*Work request*. Repeat each entry exactly. Drop every image.

*Task input*.
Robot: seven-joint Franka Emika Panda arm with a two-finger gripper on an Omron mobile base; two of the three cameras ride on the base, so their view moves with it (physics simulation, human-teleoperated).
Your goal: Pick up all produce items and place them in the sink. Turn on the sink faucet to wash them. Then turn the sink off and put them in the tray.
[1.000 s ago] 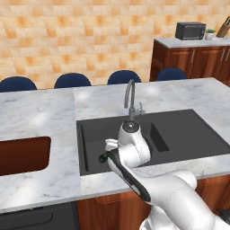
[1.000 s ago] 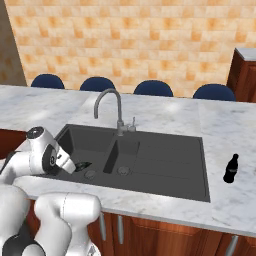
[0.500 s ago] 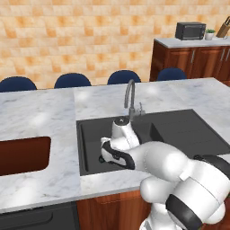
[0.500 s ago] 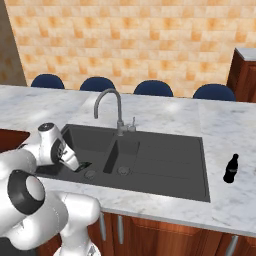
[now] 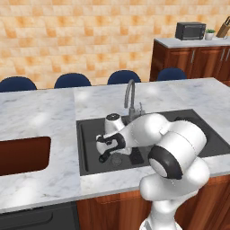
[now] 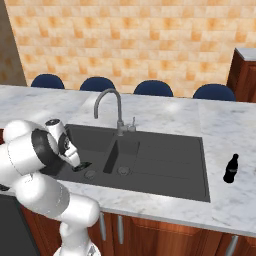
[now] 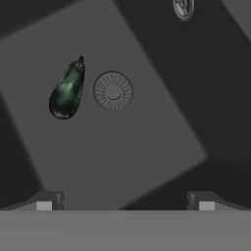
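Now hovering over the sink (image 7: 147, 147) basin with gripper (image 7: 125, 200) fingers spread wide, grasping nothing. Beyond the fingertips, left of the round drain (image 7: 113, 91), just beside it on the basin floor: the vegetable (image 7: 66, 90), dark glossy green, elongated, plump at one end, narrow stem.

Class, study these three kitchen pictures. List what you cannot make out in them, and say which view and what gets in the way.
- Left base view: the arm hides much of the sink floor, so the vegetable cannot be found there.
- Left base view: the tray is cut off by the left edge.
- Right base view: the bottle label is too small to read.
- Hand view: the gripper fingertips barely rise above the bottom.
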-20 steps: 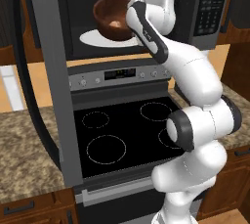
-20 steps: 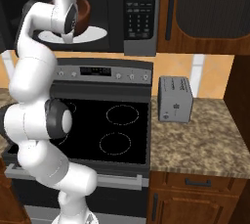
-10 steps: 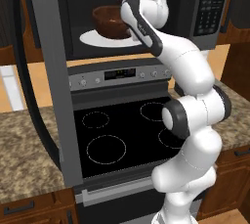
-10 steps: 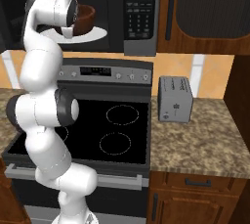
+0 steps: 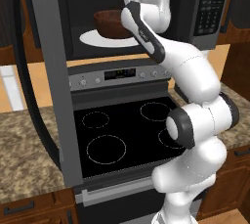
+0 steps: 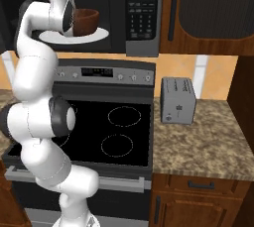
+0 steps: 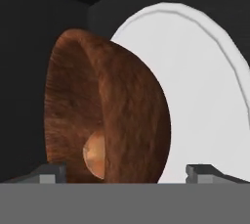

*Response to the task*.
Robot: seven-joint Franka Emika Panda arm with a two-finger gripper on an Omron mobile base; two of the three cameras ride on the base, so their view moves with it (physics simulation, human-teleoperated).
Your goal: Pick up all produce items and place them in the sink. Turn on the sink faucet to wash them. Then turn the sink off and put them in the tray.
[1.000 s ago] 
[1.000 s ago] 
[0.500 s ago] 
[0.500 s ago] 
[now] 
[now] 
[now] 
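Now hovering over the sink (image 7: 147, 147) basin with gripper (image 7: 125, 200) fingers spread wide, grasping nothing. Beyond the fingertips, left of the round drain (image 7: 113, 91), just beside it on the basin floor: the vegetable (image 7: 66, 90), dark glossy green, elongated, plump at one end, narrow stem.

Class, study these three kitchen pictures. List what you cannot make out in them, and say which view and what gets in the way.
- Left base view: the arm hides much of the sink floor, so the vegetable cannot be found there.
- Left base view: the tray is cut off by the left edge.
- Right base view: the bottle label is too small to read.
- Hand view: the gripper fingertips barely rise above the bottom.
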-20 steps: 
-20 steps: 
-10 steps: 
-10 steps: 
+0 steps: 
+0 steps: 
+0 steps: 

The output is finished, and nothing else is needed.